§ **Exercise requirements**
The listing must be copied out in full and exactly; no images go with it.

§ **Information provided**
◇ ◇ ◇ ◇ ◇ ◇ ◇

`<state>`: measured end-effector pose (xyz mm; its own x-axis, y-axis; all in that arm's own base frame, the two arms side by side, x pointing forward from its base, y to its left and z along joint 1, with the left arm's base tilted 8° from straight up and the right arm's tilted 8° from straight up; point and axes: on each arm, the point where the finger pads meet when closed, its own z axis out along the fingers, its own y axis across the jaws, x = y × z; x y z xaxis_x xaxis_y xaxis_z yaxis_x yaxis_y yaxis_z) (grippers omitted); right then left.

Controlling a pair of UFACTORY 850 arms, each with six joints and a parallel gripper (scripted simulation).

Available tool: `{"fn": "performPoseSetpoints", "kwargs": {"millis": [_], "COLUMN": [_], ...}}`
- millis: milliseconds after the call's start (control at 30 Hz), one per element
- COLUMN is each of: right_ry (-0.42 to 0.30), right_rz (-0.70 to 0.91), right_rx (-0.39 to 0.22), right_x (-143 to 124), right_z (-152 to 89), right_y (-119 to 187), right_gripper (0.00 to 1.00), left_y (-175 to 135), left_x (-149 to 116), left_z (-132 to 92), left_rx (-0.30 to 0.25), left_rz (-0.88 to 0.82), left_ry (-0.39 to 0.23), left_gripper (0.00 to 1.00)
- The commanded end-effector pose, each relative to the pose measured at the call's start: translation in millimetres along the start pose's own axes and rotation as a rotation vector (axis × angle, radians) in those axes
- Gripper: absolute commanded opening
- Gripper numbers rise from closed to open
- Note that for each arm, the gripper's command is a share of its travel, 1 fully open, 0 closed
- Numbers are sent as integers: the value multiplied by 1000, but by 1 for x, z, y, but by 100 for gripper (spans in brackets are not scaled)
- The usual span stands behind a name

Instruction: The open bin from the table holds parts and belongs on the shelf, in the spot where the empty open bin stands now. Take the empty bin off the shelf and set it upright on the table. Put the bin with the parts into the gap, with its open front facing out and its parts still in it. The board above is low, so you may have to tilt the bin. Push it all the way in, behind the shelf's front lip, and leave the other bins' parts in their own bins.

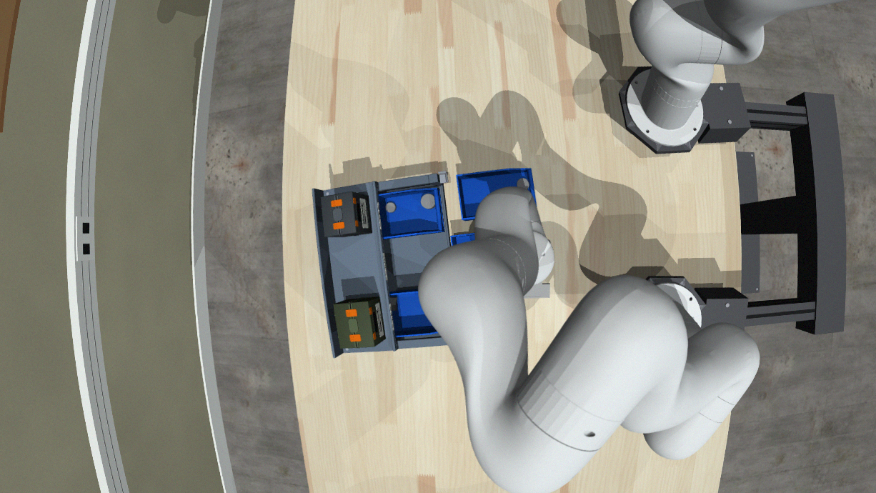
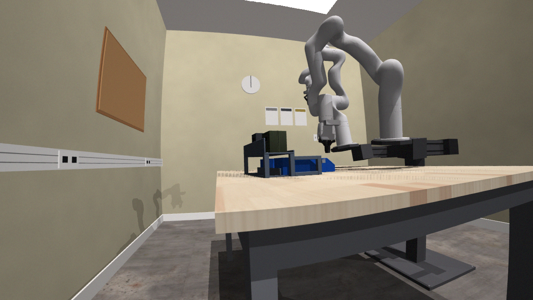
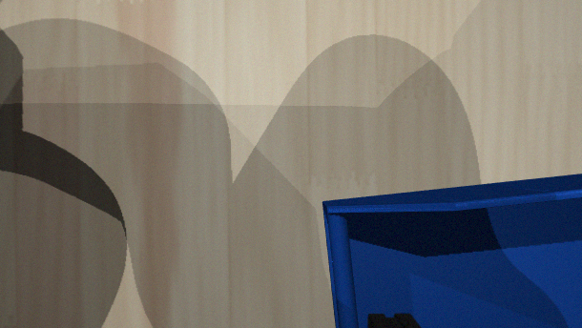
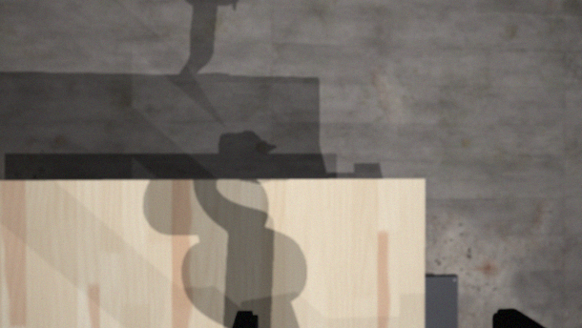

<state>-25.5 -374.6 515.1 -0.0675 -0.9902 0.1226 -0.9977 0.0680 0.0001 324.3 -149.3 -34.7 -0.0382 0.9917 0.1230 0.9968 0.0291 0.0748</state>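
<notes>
The grey shelf (image 1: 352, 260) (image 2: 291, 164) has blue bins at both ends of its front row: one (image 1: 409, 221) with two grey discs and one (image 1: 414, 315) partly hidden. The gap between them shows bare grey. A blue bin (image 1: 487, 191) with a round grey part stands on the table before the shelf. Another blue bin (image 1: 461, 238) beside it is mostly hidden by the left arm; its contents are hidden. My left gripper (image 2: 327, 150) (image 3: 391, 317) is shut and empty, above a blue bin (image 3: 338, 267); which bin is unclear. My right gripper (image 4: 379, 320) is open and empty, high over the table edge.
A dark grey case (image 1: 346, 214) and a green case (image 1: 357, 323) (image 2: 275, 141) stand on the shelf's upper board, at its two ends. The left arm (image 1: 588, 379) crosses over the table and hides part of the shelf front. The right arm (image 1: 668, 36) is off to one side.
</notes>
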Motion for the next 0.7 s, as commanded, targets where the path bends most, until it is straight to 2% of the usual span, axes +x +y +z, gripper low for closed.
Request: {"fn": "performPoseSetpoints", "kwargs": {"millis": [0, 67, 667], "right_ry": [2, 2, 2], "right_rz": [0, 0, 0], "right_rx": [0, 0, 0], "right_x": [0, 0, 0], "right_z": [-1, -1, -1], "right_y": [0, 0, 0], "right_gripper": [100, 100, 100], "left_y": [6, 6, 25], "left_x": [4, 4, 17], "left_z": [-3, -3, -14], "left_rx": [3, 3, 5], "left_rz": [99, 99, 450], "left_ry": [12, 12, 23], "left_gripper": [0, 0, 0]}}
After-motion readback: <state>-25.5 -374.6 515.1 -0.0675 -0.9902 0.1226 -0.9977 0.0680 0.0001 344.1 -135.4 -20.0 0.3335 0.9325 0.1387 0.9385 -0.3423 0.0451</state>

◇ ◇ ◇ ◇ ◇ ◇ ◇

§ **Finished exercise**
`<state>`: measured end-effector pose (xyz mm; its own x-axis, y-axis; all in that arm's own base frame, the two arms side by side, x pointing forward from its base, y to its left and z along joint 1, with the left arm's base tilted 8° from straight up and the right arm's tilted 8° from straight up; point and axes: on each arm, the point where the finger pads meet when closed, its own z axis out along the fingers, its own y axis across the jaws, x = y × z; x y z xaxis_x xaxis_y xaxis_z yaxis_x yaxis_y yaxis_z) (grippers omitted); right then left.

Controlling a pair of UFACTORY 850 arms, each with six joints and a parallel gripper (scripted simulation).

Available tool: `{"fn": "performPoseSetpoints", "kwargs": {"millis": [_], "COLUMN": [_], ...}}`
- millis: milliseconds after the call's start (control at 30 Hz), one per element
- COLUMN is each of: right_ry (-0.42 to 0.30), right_rz (-0.70 to 0.91), right_rx (-0.39 to 0.22), right_x (-143 to 124), right_z (-152 to 89), right_y (-119 to 187), right_gripper (0.00 to 1.00), left_y (-175 to 135), left_x (-149 to 116), left_z (-132 to 92), left_rx (-0.30 to 0.25), left_rz (-0.88 to 0.82), left_ry (-0.39 to 0.23), left_gripper (0.00 to 1.00)
- The commanded end-effector pose, each relative to the pose measured at the call's start: translation in millimetres along the start pose's own axes and rotation as a rotation vector (axis × angle, radians) in those axes
- Gripper: absolute commanded opening
- Gripper numbers rise from closed to open
- Note that for each arm, the gripper's command is a share of its travel, 1 fully open, 0 closed
- Numbers are sent as integers: the value multiplied by 1000, but by 1 for x, z, y, but by 100 for gripper (spans in brackets are not scaled)
- The usual span stands behind a name

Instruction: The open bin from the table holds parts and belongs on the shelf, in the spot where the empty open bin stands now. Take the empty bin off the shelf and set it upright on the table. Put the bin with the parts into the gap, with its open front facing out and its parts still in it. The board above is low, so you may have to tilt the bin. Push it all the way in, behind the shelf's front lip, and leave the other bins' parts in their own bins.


<state>-25.5 -374.6 515.1 -0.0675 -0.9902 0.1226 -0.9977 0.0680 0.0001 324.3 -149.3 -34.7 -0.0382 0.9917 0.1230 0.9968 0.0291 0.0748</state>
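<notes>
The grey shelf (image 1: 352, 260) (image 2: 291, 164) has blue bins at both ends of its front row: one (image 1: 409, 221) with two grey discs and one (image 1: 414, 315) partly hidden. The gap between them shows bare grey. A blue bin (image 1: 487, 191) with a round grey part stands on the table before the shelf. Another blue bin (image 1: 461, 238) beside it is mostly hidden by the left arm; its contents are hidden. My left gripper (image 2: 327, 150) (image 3: 391, 317) is shut and empty, above a blue bin (image 3: 338, 267); which bin is unclear. My right gripper (image 4: 379, 320) is open and empty, high over the table edge.
A dark grey case (image 1: 346, 214) and a green case (image 1: 357, 323) (image 2: 275, 141) stand on the shelf's upper board, at its two ends. The left arm (image 1: 588, 379) crosses over the table and hides part of the shelf front. The right arm (image 1: 668, 36) is off to one side.
</notes>
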Motion for the next 0.7 s, as commanded, targets where the path bends most, until it is straight to 2% of the usual span, axes +x +y +z, gripper low for closed.
Request: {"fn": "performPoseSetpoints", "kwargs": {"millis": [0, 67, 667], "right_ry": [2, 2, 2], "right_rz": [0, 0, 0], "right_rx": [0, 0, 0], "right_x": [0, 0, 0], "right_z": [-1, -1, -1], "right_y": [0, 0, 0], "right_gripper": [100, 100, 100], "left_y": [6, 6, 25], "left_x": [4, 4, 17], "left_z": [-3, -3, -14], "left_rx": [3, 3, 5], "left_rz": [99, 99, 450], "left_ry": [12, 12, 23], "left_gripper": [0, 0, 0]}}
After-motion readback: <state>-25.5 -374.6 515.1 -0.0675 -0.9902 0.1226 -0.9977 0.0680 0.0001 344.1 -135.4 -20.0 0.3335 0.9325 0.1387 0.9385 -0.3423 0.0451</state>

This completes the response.